I was very disappointed on this dish. I love bulgogi. I make bulgogi frequently (at least, when I’m cooking). It’s a pain to cut the meat (though you can buy shaved beef, and this is clearly what Shef Aejung has done), but it’s otherwise not too laborious to make. You let it marinade and can pan fry it as you go – or just cook it all at once, and then reheat it. But the secret, the basis of bulgogi is the marinade – and this marinade just wasn’t there. The beef barely had any flavor. It also had barely any veggies – some shredded carrots but maybe a couple of onion strips. Not that more would have improved things, as either the marinade he used was flavorless or, more likely, they were not marinated for very long. The portion had a fair amount of meat and it came with white rice, but without any sauce, there was little point to it. I wouldn’t order it again and neither should you – just your make your own bulgogi.
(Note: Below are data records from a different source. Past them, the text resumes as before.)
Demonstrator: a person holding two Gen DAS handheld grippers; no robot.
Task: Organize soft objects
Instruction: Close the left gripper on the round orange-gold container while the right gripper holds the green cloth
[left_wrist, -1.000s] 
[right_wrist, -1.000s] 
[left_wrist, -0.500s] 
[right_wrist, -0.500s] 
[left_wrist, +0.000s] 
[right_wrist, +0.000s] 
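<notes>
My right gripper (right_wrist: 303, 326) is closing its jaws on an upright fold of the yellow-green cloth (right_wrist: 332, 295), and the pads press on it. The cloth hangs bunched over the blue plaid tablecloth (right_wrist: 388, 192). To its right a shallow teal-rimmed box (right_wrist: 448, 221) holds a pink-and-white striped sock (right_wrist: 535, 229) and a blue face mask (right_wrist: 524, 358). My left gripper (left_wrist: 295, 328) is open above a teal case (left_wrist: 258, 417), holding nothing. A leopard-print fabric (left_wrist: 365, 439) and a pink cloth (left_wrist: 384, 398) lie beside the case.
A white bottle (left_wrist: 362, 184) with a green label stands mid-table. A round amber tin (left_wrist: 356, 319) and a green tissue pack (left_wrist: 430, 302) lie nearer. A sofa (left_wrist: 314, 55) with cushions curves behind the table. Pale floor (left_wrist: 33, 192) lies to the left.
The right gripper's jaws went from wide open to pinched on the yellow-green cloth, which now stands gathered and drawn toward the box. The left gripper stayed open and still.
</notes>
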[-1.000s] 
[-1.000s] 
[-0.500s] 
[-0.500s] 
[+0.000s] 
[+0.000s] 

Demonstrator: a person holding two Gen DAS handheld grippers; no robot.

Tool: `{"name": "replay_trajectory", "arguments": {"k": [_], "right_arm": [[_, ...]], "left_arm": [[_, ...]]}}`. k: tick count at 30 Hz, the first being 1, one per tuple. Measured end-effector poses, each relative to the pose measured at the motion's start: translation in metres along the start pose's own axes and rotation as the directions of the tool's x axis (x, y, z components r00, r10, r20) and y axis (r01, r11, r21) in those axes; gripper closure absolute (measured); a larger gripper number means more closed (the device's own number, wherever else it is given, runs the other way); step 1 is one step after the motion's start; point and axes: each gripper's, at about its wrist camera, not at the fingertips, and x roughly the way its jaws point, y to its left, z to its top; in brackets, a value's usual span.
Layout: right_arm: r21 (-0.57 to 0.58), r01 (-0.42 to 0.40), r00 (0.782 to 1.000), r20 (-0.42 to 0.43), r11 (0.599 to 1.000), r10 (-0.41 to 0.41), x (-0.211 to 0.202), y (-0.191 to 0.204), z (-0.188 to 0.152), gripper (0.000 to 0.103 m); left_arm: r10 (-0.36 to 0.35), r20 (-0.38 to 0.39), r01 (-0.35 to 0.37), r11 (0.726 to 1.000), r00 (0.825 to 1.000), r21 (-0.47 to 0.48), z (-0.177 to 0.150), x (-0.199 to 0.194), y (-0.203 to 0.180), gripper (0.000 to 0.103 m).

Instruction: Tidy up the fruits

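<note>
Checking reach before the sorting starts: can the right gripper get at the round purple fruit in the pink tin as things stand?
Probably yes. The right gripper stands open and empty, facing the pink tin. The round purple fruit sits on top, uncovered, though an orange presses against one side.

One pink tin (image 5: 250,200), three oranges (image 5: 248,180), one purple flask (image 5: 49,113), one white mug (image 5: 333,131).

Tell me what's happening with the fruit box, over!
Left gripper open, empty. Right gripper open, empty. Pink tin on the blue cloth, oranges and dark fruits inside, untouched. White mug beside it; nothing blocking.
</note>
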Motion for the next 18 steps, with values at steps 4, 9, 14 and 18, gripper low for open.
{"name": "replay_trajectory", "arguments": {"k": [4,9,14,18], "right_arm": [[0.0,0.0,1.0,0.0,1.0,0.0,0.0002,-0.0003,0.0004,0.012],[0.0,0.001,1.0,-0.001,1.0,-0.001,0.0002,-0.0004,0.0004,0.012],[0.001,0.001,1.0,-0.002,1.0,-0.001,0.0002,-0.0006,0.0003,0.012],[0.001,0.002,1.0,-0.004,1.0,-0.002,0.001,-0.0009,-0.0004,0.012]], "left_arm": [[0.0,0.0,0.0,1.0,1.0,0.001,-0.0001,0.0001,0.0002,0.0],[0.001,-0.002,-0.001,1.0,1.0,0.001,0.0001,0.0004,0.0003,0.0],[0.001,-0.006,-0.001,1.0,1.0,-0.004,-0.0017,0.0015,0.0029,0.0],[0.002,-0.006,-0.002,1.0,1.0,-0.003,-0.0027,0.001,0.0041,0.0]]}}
MEDITERRANEAN / MIDDLE EASTERN

Shef Quynh Sophie E.’s Kafta Potato Stew

This was a very homey dish, just kofta and large chunks of potatoes in a thin tomato based sauce. It was good and very satisfying. Not something you’d have at a restaurant, but that’s the point of Shef – homefood. I’d get it again.


VIETNAMESE

Shef Victoria S.’s Caramelized Spare Ribs

This dish came in several containers, and I didn’t realize that I was supposed to put them together into one until after I had eaten the actual spare ribs and looked at the picture of the dish online. Basically, it comes with a tub of spare ribs, one of sliced tomatoes and cucumbers, another with two hard boiled eggs and a final one of rice (white, not seasoned as in the website photo), and you are supposed to put it together into a plate. Together, they form a substantial plate of food – the ribs alone might be too little for a meal, though they are so rich, that I wouldn’t have been able to eat any more of them.

The ribs were very tender and tasty, but only slightly sweet and they had a tad too much fish sauce. Each bite is mostly bones or tendons which makes it a bit difficult to eat. But the flavor was there. Mike, in particular, really liked them and would want to order them again.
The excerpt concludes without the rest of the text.